**Assignment:**
Go through the entries below, tally each line with the string "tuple", and give the final number by itself.

**Data items:**
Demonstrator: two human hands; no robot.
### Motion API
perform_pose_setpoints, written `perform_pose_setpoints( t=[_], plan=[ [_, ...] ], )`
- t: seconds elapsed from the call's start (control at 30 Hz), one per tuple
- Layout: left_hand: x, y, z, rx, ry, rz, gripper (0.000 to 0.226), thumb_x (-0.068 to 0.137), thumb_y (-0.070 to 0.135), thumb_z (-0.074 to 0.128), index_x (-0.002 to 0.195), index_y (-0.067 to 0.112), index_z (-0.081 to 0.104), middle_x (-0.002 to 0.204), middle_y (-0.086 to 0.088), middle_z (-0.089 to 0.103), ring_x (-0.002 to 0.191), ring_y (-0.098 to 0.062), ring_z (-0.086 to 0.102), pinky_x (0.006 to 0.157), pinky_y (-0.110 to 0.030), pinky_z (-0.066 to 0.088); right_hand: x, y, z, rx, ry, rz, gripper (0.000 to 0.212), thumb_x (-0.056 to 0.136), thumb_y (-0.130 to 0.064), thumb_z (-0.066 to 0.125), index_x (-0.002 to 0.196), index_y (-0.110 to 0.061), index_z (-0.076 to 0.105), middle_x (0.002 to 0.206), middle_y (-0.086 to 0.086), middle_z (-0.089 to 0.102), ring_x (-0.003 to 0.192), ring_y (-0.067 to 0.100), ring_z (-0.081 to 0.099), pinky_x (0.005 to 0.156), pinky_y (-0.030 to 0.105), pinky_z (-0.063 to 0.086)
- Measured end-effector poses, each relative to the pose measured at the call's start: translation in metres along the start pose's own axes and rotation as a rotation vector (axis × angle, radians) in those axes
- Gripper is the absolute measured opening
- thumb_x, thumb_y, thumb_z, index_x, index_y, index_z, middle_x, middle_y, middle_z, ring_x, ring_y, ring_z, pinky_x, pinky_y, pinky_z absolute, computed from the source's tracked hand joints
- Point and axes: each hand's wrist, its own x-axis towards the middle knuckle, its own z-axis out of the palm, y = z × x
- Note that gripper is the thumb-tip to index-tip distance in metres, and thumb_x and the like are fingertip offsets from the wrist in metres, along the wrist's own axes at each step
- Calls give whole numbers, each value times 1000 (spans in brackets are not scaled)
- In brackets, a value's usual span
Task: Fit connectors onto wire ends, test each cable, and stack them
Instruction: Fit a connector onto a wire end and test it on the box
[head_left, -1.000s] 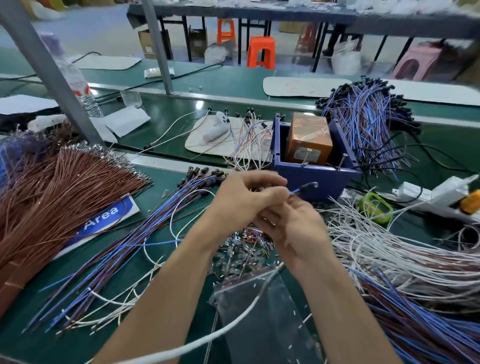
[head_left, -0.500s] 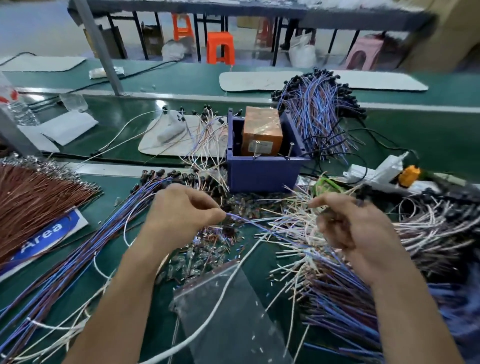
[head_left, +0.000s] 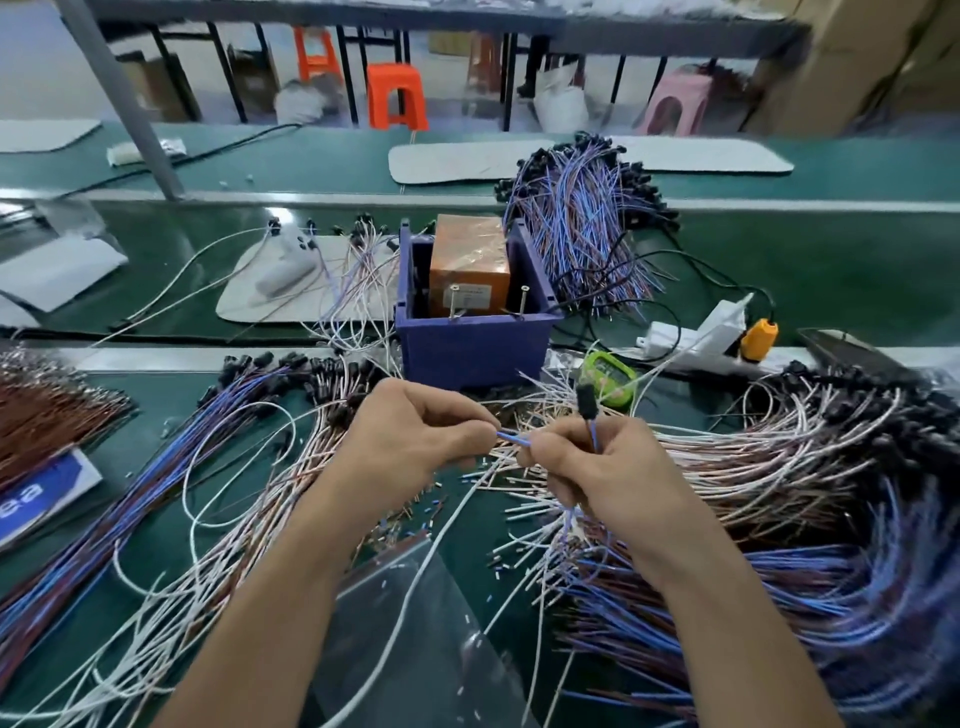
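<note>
My left hand (head_left: 415, 436) pinches one end of a thin blue wire (head_left: 513, 439) in front of the blue bin (head_left: 472, 345). My right hand (head_left: 597, 467) grips the same wire; its far end bears a black connector (head_left: 586, 401) that stands up above my fingers. The two hands almost touch. Loose small connectors (head_left: 415, 514) lie scattered on the green bench below them. Heaps of blue, brown and white wires lie to the right (head_left: 779, 519) and to the left (head_left: 156, 509).
An orange box (head_left: 470, 262) sits inside the blue bin. Behind it lies a bundle of blue wires with black ends (head_left: 582, 223). A clear plastic bag (head_left: 415, 639) lies near me. A white power strip (head_left: 696, 332), a green timer (head_left: 608, 374) and brown wires (head_left: 47, 410) are around.
My hands have come together again after being apart. The right hand has lifted a blue wire with a black connector out of the right heap, and the left hand now pinches its free end.
</note>
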Motion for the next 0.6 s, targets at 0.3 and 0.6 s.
perform_pose_setpoints(
  t=[0.3,0.6],
  plan=[
    [4,-12,-7,-151,76,-10,14,83,3,78,78,15,83,66,-14,72,59,-17,65,58,-22,53,2,5,16,139,37,3,28,99,-15,63,76,-2,72,48,-5,37,42,6,29,43,12,26],
    [-4,-18,-43,-212,195,-51,14,74,8,84,84,18,84,84,-10,79,74,-16,74,69,-18,57,-4,5,4,247,123,29,37,103,-13,57,69,-16,72,47,-3,41,42,7,30,40,16,27]
  ],
)
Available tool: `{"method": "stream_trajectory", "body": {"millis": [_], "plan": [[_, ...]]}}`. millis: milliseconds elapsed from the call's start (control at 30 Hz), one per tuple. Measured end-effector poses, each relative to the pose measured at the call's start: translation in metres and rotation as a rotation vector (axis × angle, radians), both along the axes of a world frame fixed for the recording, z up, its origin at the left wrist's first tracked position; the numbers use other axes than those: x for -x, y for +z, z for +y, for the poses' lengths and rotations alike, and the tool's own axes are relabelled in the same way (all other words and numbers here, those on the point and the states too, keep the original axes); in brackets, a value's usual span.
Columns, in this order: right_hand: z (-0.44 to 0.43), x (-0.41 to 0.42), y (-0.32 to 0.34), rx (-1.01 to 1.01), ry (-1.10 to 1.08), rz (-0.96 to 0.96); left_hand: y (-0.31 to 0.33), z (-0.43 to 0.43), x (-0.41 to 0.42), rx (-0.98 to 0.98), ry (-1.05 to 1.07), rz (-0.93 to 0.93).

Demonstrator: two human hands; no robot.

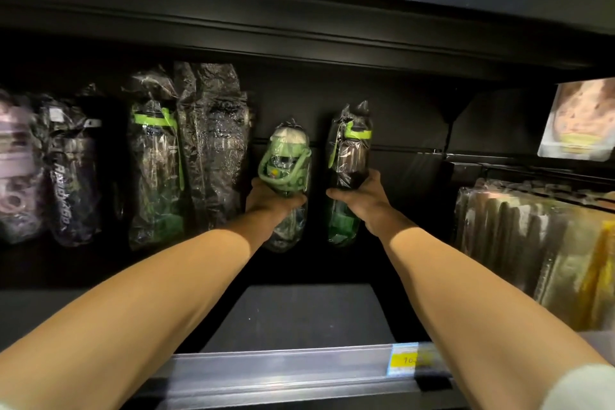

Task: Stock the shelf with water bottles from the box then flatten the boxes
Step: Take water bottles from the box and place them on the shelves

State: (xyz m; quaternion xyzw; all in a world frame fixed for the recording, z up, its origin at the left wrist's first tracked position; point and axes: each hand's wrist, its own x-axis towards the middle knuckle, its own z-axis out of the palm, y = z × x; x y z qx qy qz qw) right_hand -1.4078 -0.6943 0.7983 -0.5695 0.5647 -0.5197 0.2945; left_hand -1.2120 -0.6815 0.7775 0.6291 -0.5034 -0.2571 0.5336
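"Two bottles at once?"

"Yes. The green bottle (286,173) with the loop handle is in the left hand (271,201). The dark bottle (349,156) with the green band is in the right hand (361,198). Both are in clear, crinkly wrap."

"Where are they?"

"Far inside the shelf (299,316), near its black back wall. They are side by side with a gap between them. Both stand straight up, caps on top."

"What are the fingers doing?"

"Each hand reaches in from the front and curls its fingers round the middle of its bottle. Both hands are holding on."

"Are the bottles down on the shelf floor yet?"

"I cannot tell. Their bottoms are low in the dark, past the wrists."

"So what matters next?"

"The bottles are tall and held at the middle, so I think they must go straight down or they may tip. The green bottle is nearer the row of wrapped bottles (156,160) on the left, so the left hand looks best placed to tuck it in beside them. The dark one would then stand next to it."

"What else is there?"

"Shiny packs (532,243) sit on the right. A clear price rail (283,366) runs along the front edge, with a yellow tag (407,359). No box shows."
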Motion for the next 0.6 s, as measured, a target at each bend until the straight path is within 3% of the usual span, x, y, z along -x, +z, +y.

**Your response:**
2